1,400 Google Employees Sign Protest Letter Over China Search Engine

Hundreds of Google employees signed a protest letter about the company's work on a censorship search mechanism to return to China, the New York Times reported. Officials are asking for more transparency to understand the moral implications of their work, the Times said, which received a copy of the letter.

It was signed by 1,400 employees and circulates in the company's internal communications system, according to the newspaper, citing three people familiar with the document.

The letter argues that the search engine design and Google's apparent willingness to accept China's censorship requirements "raise urgent ethical and ethical issues." "Currently, we do not have the necessary information to make informed ethical decisions about our work, our projects and our work" he said in the letter.

The anger of officials exploded with a report This month in The Intercept, Google secretly builds a search engine that will filter out banned content in China and comply with strict censorship rules in Beijing.

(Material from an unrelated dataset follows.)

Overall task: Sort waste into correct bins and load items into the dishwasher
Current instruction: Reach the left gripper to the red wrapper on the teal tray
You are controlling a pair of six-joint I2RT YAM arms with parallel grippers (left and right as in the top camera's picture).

Google removed its search engine from China eight years ago because of censorship and hacking. The new project would be called "Dragonfly". The technology giant had already been criticized this year by thousands of employees who signed a petition against a $ 10 million contract with the US military that was not renewed.

With the secret project, Google officials fear they are working unknowingly on a technology that could help China hide information from its employees.

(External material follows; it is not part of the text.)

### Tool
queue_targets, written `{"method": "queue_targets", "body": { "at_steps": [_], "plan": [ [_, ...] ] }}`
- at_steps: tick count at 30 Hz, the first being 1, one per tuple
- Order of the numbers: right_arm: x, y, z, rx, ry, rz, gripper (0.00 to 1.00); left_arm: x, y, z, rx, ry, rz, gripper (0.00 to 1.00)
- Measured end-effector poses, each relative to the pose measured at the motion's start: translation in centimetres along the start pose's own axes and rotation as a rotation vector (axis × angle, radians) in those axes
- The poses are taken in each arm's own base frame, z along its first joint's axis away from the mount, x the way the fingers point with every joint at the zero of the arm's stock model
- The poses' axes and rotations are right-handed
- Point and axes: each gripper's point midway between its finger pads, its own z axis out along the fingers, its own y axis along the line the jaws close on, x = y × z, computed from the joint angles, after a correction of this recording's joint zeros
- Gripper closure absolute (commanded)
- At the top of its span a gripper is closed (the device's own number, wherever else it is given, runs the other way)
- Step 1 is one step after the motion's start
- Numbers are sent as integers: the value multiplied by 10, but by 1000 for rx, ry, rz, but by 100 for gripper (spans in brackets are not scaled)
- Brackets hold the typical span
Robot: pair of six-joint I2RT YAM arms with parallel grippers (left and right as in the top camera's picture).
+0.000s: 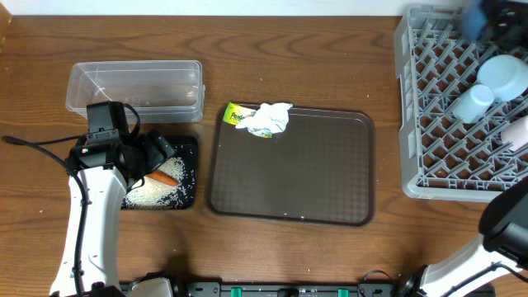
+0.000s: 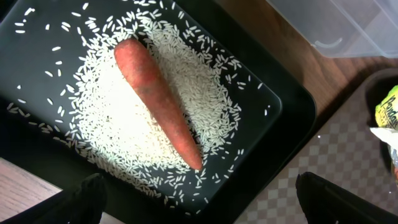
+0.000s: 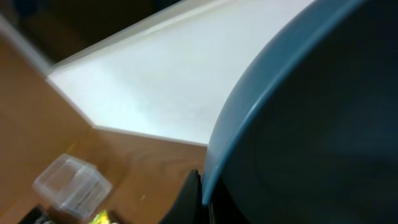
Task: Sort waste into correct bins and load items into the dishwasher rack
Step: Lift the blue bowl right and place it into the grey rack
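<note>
1. Food scraps lie together in the shallow black rectangular tray (image 2: 280,134). The small orange carrot (image 2: 158,102) rests across a heap of loose white rice (image 2: 118,124), which suggests this tray serves as the organic bin.
2. Left end effector (image 2: 208,208) hovers just above that tray, fingers spread wide with nothing between them, apparently free for another pick.
3. Crumpled white paper napkin (image 1: 272,118) and small yellow-green printed wrapper (image 1: 238,115) lie touching at the far edge of the flat brown serving tray (image 1: 313,181), not yet sorted. The clear rectangular plastic tub (image 1: 136,89) just beyond the black tray is probably meant for them.
4. Right end effector (image 3: 200,205) is clamped on the rim of the round dark-blue plate (image 3: 311,124). It holds the plate by its edge, likely so it can slot upright into the large light-grey lattice dishwasher rack (image 1: 408,99).
5. Light-blue bowl (image 1: 503,74) and small white cup (image 1: 473,103) already sit in the rack.
</note>
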Motion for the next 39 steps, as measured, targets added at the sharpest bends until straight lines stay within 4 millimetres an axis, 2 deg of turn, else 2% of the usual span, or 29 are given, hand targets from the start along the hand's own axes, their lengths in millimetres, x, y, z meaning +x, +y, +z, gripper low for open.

"We urgently need more transparency, a place at the table and a commitment to clear and open processes: Google employees need to know what we're building," says the Times.

At a municipal officials rally yesterday, Google CEO Sundar Pichai said the company was committed to transparency and that while "exploring many options." It was not about to launch a research product in China, "the Financial Times reported, citing a person at the meeting.

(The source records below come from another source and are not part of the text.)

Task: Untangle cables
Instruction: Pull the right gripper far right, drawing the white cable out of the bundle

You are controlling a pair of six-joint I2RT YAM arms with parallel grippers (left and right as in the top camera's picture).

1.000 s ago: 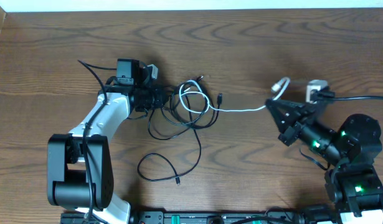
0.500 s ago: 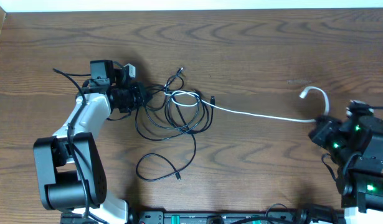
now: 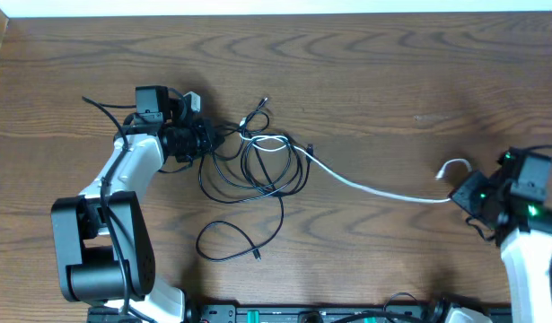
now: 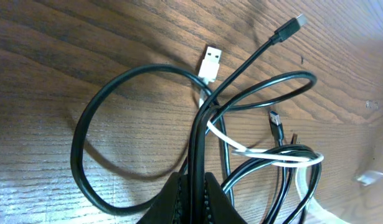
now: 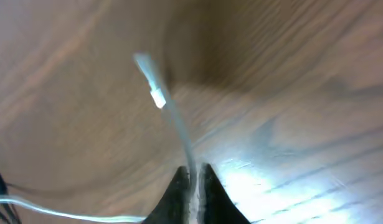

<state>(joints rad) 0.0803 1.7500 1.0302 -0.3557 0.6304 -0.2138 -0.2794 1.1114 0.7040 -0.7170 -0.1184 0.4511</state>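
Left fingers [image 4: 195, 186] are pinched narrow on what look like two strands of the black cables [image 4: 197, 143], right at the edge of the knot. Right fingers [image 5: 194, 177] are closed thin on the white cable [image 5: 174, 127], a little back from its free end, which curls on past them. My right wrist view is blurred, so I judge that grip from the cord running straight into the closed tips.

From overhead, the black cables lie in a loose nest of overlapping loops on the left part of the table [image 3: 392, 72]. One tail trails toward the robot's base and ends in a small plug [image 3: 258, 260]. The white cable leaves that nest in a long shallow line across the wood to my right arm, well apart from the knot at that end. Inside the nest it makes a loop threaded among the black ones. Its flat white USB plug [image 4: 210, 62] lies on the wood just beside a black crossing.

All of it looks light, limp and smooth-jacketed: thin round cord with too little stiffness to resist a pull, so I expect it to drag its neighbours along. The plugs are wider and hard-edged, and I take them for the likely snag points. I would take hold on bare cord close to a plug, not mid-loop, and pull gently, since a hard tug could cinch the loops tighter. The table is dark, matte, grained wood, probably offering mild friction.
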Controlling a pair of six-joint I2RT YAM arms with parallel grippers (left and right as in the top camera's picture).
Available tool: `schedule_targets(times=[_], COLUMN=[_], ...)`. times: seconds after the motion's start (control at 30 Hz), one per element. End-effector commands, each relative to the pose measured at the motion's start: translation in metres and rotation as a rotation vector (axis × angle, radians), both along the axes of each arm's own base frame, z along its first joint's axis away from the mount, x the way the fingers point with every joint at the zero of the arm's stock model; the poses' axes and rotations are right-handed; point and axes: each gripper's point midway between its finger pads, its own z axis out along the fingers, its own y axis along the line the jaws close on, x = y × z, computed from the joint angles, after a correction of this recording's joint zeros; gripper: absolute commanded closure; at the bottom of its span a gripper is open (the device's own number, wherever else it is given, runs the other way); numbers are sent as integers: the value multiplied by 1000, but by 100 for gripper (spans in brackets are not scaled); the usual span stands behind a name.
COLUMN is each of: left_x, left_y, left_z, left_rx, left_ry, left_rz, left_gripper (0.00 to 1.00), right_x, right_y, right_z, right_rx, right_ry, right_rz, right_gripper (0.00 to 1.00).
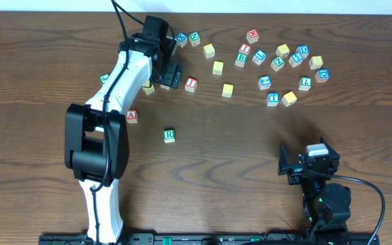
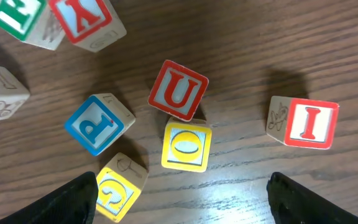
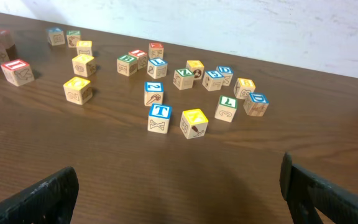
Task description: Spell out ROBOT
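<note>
Clearly alone — R cube (image 1: 169, 135), bare tbl (image 1: 216, 177) around.

It looked like a robotics lab's test station, not a home. A bare dark wood-grain bench (image 1: 250, 150) stood against a plain white wall (image 3: 260, 25). Two robot arms, left (image 1: 114, 102) and right (image 1: 322, 190), were mounted on a black rail (image 1: 203, 239) with a loose cable (image 1: 376, 197). Only lettered wooden cubes (image 1: 273, 99) lay scattered there.
</note>
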Motion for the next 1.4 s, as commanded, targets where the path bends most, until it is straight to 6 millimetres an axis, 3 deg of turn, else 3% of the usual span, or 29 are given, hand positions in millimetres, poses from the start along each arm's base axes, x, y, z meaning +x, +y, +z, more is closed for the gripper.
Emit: schedule_targets(times=[0.0,0.4,0.47,0.8,1.07,1.37], left_x=[-1,3,4,5,6,6], left_y=[-2,-3,-3,-4,-4,-4], left_z=[-19,-19,-19,-18,-29,-32], left_rx=[-1,-5,-6,-7,-4,-3], left_ry=[41,26,23,16,29,35], left_rz=[11,11,11,11,11,11], left_gripper=[14,14,19,17,27,27], right_x=[0,0,0,0,0,0], right_y=[-1,-1,-1,-1,-1,-1], right_z=[-1,-1,-1,-1,-1,-1], right_rx=[-10,-10,-10,-10,-10,-10], right_ry=[3,3,3,3,3,3], right_rz=[0,0,0,0,0,0], right_gripper=[1,1,1,1,1,1])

Pichai said Google's stated mission is to "organize information from around the world," Bloomberg News quoted a transcript of the officials' meeting as saying. "China accounts for a fifth of the world's population, we need to think seriously about how we do more in China," Bloomberg said. "I sincerely believe we have a positive impact when we engage in the world and see no reason to be different in China." Pichai said: "We will certainly be transparent as we approach a registration plan here. We certainly plan on engaging more and talking more.